Since its launch, TheMarket has steadily grown its retailer base. Starting with 100+ retailers in August 2019, it expanded to 200+ retailers by November 2019. The platform aims to reach 400+ retailers by early 2020. In November 2019, TheMarket introduced its subscription program called TheMarket Club, which offers benefits such as free shipping, streaming services, and other features inspired by global giant Amazon.

To enhance convenience for customers, TheMarket utilises an organised network of "MarketPoint" sites within The Warehouse Group's existing 242 physical locations across New Zealand. These MarketPoint sites can be found in The Warehouse, Warehouse Stationery, Noel Leeming, and Torpedo7 stores. Additionally, Rural MarketPoint sites are operated by FarmSource in partnership with Fonterra. Currently, there are 72 MarketPoint sites available, and plans are in place to expand to 300 nationwide. MarketPoint sites allow customers to collect and return goods purchased from TheMarket, similar to services offered by Amazon Hub or ASOS.com’s Click and Collect.

In March 2024 The Warehouse said that it had intentions to either sell or close TheMarket by the end of the year.

==Financial results==
The Warehouse went public in 1995. Since then the stock has climbed from $1.29 to $5.54 in 2005 then to $2.605 as of 8 January 2015. During 2005, the stock dropped dramatically due to worse than expected results from the Australian operation.

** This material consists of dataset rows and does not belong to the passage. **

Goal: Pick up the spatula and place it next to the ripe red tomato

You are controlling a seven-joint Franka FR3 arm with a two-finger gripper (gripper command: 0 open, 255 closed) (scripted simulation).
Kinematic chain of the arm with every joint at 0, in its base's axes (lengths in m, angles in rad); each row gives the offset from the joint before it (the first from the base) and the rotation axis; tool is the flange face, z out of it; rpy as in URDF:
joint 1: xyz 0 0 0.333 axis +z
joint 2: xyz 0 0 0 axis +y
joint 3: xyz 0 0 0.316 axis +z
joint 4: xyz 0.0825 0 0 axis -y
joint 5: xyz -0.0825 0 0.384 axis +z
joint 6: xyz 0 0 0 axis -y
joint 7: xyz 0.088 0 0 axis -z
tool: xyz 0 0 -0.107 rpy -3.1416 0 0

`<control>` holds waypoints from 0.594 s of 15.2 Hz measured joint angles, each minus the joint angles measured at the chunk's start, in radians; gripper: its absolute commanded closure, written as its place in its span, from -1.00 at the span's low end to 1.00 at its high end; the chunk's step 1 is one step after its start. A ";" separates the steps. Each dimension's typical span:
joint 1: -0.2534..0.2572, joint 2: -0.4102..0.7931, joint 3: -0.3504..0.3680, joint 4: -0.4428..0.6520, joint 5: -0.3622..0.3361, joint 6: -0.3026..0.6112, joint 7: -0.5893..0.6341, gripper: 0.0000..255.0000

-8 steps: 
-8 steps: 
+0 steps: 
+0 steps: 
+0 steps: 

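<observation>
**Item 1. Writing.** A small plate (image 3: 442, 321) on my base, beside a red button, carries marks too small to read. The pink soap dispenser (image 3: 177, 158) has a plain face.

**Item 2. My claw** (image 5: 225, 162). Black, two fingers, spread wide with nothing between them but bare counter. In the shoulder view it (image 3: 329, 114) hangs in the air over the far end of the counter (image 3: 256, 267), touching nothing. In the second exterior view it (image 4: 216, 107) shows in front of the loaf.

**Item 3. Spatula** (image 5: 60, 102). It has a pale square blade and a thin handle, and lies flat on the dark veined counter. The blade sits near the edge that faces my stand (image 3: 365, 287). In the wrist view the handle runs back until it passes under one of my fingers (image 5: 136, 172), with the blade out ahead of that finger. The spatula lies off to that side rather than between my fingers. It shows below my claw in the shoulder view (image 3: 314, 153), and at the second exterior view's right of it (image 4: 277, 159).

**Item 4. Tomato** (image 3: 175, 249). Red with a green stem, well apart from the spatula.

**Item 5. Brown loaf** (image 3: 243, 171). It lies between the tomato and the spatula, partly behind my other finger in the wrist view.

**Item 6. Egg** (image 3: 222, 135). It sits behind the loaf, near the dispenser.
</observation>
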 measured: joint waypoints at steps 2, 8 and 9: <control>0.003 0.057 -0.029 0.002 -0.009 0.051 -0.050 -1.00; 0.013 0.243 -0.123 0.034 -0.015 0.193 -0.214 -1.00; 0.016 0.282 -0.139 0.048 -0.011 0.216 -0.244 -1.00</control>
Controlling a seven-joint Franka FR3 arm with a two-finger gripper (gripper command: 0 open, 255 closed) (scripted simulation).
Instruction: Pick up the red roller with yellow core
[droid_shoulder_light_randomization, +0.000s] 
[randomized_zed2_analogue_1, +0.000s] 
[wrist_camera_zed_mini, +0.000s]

In the financial year ended September 2015, The Warehouse Group reported a revenue of NZ$2.77 billion (up 4.6% on the previous financial year) and profits of NZ$57.1 million (down nearly 6% on the last financial year). Online sales made up NZ$150 million of their revenue – a rise of nearly 800% from just NZ$18.8 million in 2011, though still barely 0.56% of their total sales. While The Warehouse and Warehouse Stationery recorded strong profit growth, the Noel Leeming electronics store division reported a drop in profit of 43% (partly due to one-off rebranding costs). The Torpedo7 Group (including Torpedo7, R&R Fitness, Shotgun Supplements and No.1 Fitness) recorded a profit just above break-even, hit by change and rebranding costs. Meanwhile, the Warehouse Financial Services division recorded a $1.9 million loss, "in line with expectations".